Si vous vous êtes promenés aux alentours de la Vallée de la Creuse cet été, vous avez certainement aperçu Emeline Buron, une jeune bergère, et son troupeau de 70 brebis limousines. Pendant 16 semaines, au printemps et à l’automne, Emeline a eu à sa charge de gérer tout un troupeau dans le cadre de la réintroduction du pâturage extensif dans deux sites Natura 2000 : la Vallée de la Creuse (Crozant, Fresselines) et les Gorges de la Grande Creuse (Anzême, Bourg-d’Hem, Bussière-Dunoise, Celle-Dunoise, Champsanglard, Saint-Sulpice-le-Dunois).

Une nouvelle aventure pour Emeline, originaire du Maine-et-Loire, en pleine reconversion professionnelle : « J’ai eu vent de cette offre d’emploi par un ami qui avait déjà fait la saison ici auparavant. J’étais intéressée par la démarche du Conservatoire, de réinstaurer l’élevage et de rouvrir des milieux. Et puis la taille du troupeau était convenable, puisque c’est le premier troupeau que j’allais garder seule. Même si avec le recul, je me rends compte qu’un petit troupeau est plus difficile à garder qu’un grand troupeau », ironise la néo-bergère, géographe de formation.

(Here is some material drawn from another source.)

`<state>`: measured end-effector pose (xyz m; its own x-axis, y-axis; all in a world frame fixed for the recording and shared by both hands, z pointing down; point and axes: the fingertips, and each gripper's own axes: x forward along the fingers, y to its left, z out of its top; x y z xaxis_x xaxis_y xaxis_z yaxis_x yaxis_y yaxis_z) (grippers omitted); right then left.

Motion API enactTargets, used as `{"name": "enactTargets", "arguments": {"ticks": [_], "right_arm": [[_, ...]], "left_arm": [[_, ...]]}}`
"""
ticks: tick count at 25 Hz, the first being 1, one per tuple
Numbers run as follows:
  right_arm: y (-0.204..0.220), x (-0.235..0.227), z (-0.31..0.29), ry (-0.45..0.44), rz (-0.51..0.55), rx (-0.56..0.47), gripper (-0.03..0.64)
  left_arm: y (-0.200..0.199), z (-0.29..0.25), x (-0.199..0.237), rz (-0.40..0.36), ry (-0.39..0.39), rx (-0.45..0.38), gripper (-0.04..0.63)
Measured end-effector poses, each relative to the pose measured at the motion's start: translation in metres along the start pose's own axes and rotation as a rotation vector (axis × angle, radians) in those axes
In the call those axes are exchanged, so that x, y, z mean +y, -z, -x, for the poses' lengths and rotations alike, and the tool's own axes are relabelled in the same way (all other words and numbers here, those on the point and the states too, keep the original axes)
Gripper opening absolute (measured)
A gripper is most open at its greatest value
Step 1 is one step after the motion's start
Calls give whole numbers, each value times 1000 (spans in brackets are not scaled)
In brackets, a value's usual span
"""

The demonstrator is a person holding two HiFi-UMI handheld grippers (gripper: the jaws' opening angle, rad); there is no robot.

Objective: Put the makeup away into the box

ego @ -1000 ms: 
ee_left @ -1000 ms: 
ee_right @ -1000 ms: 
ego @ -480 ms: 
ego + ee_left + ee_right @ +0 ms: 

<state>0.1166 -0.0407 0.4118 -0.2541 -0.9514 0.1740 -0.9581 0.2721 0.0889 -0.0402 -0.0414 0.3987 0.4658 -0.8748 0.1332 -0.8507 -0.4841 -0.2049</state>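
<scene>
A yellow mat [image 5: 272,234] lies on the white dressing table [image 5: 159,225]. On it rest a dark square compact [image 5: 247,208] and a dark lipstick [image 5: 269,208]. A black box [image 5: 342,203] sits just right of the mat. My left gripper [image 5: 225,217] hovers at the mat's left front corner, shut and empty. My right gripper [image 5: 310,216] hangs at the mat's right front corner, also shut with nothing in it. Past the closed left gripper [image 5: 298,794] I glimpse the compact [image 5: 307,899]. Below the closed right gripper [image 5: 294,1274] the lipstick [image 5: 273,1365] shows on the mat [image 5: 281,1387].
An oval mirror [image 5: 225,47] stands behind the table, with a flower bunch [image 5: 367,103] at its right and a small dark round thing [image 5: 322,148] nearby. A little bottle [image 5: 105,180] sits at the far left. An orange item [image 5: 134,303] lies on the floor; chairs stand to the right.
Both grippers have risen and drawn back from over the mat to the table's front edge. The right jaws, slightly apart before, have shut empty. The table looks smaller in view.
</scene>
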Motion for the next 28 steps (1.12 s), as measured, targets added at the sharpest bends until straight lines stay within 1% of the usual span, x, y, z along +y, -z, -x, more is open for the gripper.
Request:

Depuis 2015, le Conservatoire des espaces naturels de Nouvelle-Aquitaine mène ce projet pour restaurer des landes sèches là où existaient déjà des pâturages et où la nature sauvage a repris ses droits. Un projet de restauration, qu’Yvan Grugier, du CEN NA détaille : «  Nous travaillons avec les propriétaires pour restaurer et rouvrir les landes. Cela se traduit par du bûcheronnage, du débroussaillage, du déboisement. La forêt a commencé à reprendre ses droits. Avec cette restauration, nous redécouvrons des points de vue et cela permet aux petites graines de mieux pousser pour laisser place à la bruyère ».

Ce projet est mené de concert avec le Département depuis 2015, qui subventionne le Conservatoire, mais aussi avec Ovins Berry Limousin pour le recrutement d’un berger et un agriculteur installé à Clugnat pour le troupeau.
En effet, chaque année, un berger pose son bâton dans les landes creusoises pour faire pâturer les brebis, dont le seul travail est de manger des végétaux afin de rouvrir ce paysage sauvage et de nous faire redécouvrir des points de vue.

Genêt, lierre, ortie ou bruyère, aucune plante sauvage présente dans ces paysages n’échappe à l’appétit de ces tondeuses à quatre pattes. « Le défi pendant le pâturage, c’est de faire un repas le plus équilibré possible et surtout d’alterner, car les brebis se lassent très vite », explique Emeline. Elle poursuit : « Si je les mets sur une lande pendant toute la journée, elles ne vont pas pouvoir se nourrir que de ça. J’essaie d’alterner les milieux. Souvent, je commence par des milieux plus difficiles, du ligneux. Là elles vont manger du genêt, des jeunes pousses, du lierre, de la ronce. Et après, l’idéal est d’avoir un complément avec des choses plus faciles, telles que de l’herbe grasse, que l’on retrouve dans les zones humides du conservatoire. »

Au-delà de la restauration des landes sèches, ce retour de troupeau, fréquent au XXème siècle, fait le lien entre préservation de la biodiversité, économie, culture, sports et tourisme.
Si ce projet de réintroduction du pâturage extensif vise à restaurer et à gérer des espaces naturels d’intérêt patrimonial, il pourrait à long terme contribuer à la mise en valeur du paysage, objectif retenu par la mission Vallée des peintres, pour faire connaître et développer ce territoire.
A long terme, les surfaces de landes restaurées entre Crozant et Glénic pourraient couvrir plus d’une centaine d’hectares, actuellement dominés par un boisement spontané.
Le paysage de la vallée bénéficierait alors d’une réouverture partielle contribuant au développement de l’activité touristique.